Hack Week Engineer Spotlight: Duncan Mac-Vicar | SUSE Communities

Hack Week Engineer Spotlight: Duncan Mac-Vicar


The SUSE Hack Week spotlights continue!  Learn more about today’s feature engineer.


Today’s Hacker….





Duncan Mac-Vicar


SUSE Director, Data Center Management Dept, R&D 




Q: Good to chat with you Duncan! Tell me a little about your background.

A: I am the Director of the Data Center Management Department; R&D at SUSE, responsible for various teams working on several SUSE products, add-ons and services, all of them around Systems Management and Mission Critical Applications.

I was born and raised in Chile. After finishing my Engineering studies and given the fact that I was already spending most of my time contributing to open-source software, I decided to do it full time and joined SUSE in Germany (11 years ago), now working professionally during the day with the same guys I was working remotely across the ocean as a hobby at nights :-).

When I am not doing nerd stuff on my laptop, I spend time with my family and my half of the domestic tasks (e.g. cooking). I also play guitar in an amateur Spanish pop/rock band.

Q: Very cool! Quite talented indeed. So this week is Hack Week at SUSE. What project(s) are you working on?

A: Giving that SUSE is growing and we have lot of new colleagues, I am trying to use Salt to automatically setup new employee’s workstation (account, VPN, email, calendar, mumble, chat, etc). From there I spun off a project to re-use SUSE Manager Salt formulas forms in YaST, and from there I plan to do some enhancements to the Terraform libvirt plugin, which I wrote last year with the help of some colleagues and contributors.

Q: Why do you feel these sort of projects and Hack Week, in general, are important?

A: Everyone benefits from Hackweek differently. I think it tackles collaboration, training/personal growth, innovation and business needs at the same time.

Lot of Hackweek happens in conversations (even in the kitchen), asking questions and showing work in progress. Coding is just another bit. People look for each other, build bridges and learn things that either make their work more efficient or expand their views.

In my experience, tackling biggish ideas with several stake-holders is something I don’t find is particularly optimal in a daily business situation. Hackweek allows me to bring the concept/prototype a bit further to the demo stage, which makes it easier to convince others, get input and drive it forward.

Q: With that in mind and considering that SUSE is the open “OPEN” company, what exactly does “open” mean to you?

A: There are many views on “open”. I like the one of working in the “open” so that I can learn and also give the opportunity for others to learn. I love understanding how something works and getting inspiration from others.

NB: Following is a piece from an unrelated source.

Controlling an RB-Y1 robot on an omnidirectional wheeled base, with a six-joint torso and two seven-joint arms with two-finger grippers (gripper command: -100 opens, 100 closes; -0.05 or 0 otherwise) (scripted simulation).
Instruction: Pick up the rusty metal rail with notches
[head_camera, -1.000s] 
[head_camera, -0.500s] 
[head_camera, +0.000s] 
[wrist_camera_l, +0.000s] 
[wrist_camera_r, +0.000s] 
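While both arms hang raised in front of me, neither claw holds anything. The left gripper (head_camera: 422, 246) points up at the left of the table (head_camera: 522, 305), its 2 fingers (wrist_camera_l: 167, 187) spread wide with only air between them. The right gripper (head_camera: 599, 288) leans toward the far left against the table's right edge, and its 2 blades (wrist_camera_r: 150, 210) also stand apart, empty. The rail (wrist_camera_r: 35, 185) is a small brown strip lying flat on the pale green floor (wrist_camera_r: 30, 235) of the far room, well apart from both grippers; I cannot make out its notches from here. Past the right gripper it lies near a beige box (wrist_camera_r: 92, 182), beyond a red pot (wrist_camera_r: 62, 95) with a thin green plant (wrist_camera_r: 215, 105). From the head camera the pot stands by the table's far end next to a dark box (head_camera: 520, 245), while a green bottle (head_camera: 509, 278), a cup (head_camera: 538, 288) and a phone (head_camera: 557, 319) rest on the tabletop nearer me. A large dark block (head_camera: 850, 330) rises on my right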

Q: You’ve been in this field for quite some time with a large majority of it spent with SUSE. What is the coolest project you’ve worked on?

A: Integrating Spacewalk with Salt was a fun project with the biggest outcome. I had a lot of fun working with Pablo on rollbacks and Docker image building with Salt. Lot of material for future product releases from there. The Terraform libvirt plugin is probably the one that resulted most useful for other people.